What is required: Wherever a line of the records contains "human", copy that line.

Input data:
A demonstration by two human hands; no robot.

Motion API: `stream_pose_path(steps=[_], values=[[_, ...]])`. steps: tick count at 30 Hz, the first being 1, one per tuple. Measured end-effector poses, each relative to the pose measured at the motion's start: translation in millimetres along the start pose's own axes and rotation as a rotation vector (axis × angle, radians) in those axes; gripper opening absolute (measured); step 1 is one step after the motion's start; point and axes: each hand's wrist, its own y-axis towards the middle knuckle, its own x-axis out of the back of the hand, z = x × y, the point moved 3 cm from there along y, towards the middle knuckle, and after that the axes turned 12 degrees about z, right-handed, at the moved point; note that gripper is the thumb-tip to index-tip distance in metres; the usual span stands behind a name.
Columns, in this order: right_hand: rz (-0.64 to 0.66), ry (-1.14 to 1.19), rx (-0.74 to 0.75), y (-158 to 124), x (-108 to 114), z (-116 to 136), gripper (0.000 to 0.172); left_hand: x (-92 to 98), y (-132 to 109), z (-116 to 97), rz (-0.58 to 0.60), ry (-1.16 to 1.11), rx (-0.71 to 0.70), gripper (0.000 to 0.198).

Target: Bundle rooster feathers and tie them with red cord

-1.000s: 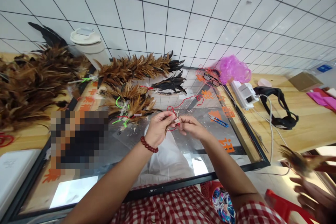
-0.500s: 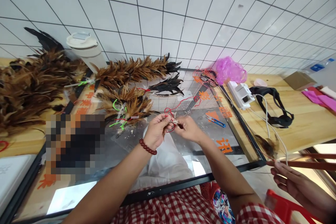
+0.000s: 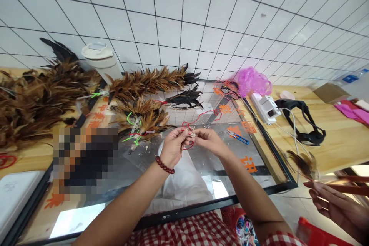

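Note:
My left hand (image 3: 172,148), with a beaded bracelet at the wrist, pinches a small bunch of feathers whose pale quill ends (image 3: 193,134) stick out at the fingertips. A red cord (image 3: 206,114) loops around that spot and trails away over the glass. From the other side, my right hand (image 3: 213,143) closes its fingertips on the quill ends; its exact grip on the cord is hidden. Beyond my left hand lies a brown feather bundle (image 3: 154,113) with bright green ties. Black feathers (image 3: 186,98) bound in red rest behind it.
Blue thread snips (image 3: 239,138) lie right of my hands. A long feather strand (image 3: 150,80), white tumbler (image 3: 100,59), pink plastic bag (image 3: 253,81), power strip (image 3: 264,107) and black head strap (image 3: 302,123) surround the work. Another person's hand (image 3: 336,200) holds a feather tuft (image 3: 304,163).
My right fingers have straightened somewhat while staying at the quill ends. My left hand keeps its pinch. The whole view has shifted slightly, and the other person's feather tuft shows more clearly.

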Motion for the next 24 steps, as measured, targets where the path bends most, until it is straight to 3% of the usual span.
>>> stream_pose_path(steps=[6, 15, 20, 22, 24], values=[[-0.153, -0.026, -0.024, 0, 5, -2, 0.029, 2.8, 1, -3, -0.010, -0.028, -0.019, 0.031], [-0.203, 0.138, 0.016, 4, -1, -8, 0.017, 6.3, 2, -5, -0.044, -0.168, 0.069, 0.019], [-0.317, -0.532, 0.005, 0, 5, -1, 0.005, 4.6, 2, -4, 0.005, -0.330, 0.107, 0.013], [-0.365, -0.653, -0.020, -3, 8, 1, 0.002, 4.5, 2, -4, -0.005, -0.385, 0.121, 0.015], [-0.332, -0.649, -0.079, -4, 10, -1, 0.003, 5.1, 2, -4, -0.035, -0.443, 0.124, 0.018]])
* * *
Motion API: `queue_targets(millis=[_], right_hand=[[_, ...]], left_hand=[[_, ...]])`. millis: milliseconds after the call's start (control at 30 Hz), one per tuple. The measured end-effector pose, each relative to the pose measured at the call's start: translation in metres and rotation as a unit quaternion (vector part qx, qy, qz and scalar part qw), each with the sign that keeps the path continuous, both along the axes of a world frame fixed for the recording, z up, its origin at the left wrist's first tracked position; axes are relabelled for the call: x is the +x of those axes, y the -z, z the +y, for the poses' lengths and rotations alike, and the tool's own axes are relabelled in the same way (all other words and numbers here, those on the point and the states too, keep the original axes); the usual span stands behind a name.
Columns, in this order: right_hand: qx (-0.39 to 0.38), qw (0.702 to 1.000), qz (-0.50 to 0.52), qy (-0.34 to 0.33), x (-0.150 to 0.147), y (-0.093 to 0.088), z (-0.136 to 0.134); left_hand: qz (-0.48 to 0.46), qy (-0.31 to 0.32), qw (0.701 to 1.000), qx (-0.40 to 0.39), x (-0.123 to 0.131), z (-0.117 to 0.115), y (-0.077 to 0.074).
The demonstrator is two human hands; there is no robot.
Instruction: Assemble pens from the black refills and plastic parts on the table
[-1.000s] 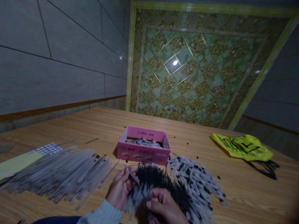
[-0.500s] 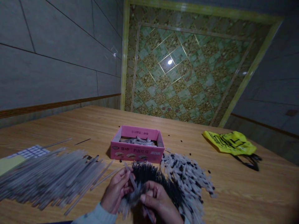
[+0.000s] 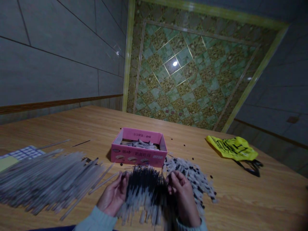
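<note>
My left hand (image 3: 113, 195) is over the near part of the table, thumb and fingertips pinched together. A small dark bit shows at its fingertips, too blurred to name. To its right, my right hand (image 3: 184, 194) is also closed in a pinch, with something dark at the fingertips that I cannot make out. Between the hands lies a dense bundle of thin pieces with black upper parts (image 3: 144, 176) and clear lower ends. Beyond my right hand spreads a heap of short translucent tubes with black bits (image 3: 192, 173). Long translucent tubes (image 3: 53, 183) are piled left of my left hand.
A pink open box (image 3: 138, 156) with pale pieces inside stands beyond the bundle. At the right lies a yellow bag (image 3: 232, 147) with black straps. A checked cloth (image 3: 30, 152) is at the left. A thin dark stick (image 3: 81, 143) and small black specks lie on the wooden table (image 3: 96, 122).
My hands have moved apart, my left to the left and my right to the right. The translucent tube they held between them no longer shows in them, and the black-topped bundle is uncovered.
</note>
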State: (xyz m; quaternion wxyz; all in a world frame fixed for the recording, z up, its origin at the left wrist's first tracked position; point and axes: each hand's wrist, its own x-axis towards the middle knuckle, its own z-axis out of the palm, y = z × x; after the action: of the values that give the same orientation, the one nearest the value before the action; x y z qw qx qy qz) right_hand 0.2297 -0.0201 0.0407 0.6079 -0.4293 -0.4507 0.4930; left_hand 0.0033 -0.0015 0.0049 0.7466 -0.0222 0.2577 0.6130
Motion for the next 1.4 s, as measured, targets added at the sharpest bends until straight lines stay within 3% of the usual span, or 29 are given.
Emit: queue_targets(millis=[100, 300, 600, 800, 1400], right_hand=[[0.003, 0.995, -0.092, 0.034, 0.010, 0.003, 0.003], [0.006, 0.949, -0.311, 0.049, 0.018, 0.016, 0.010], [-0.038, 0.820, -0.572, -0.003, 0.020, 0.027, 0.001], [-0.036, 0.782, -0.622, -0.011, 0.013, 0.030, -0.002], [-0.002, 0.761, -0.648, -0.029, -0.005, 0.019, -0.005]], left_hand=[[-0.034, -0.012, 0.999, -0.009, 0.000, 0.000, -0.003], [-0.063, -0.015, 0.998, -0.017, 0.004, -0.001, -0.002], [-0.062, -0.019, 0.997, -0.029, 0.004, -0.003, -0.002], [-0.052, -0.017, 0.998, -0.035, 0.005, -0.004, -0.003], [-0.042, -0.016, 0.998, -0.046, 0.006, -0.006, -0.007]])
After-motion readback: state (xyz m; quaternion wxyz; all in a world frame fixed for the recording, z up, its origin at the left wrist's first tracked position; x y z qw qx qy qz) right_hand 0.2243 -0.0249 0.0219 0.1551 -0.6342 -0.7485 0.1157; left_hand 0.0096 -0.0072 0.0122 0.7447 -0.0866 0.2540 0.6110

Solution to this exercise:
A demonstration by two human hands; no robot.
The demonstrator is two human hands; there is no robot.

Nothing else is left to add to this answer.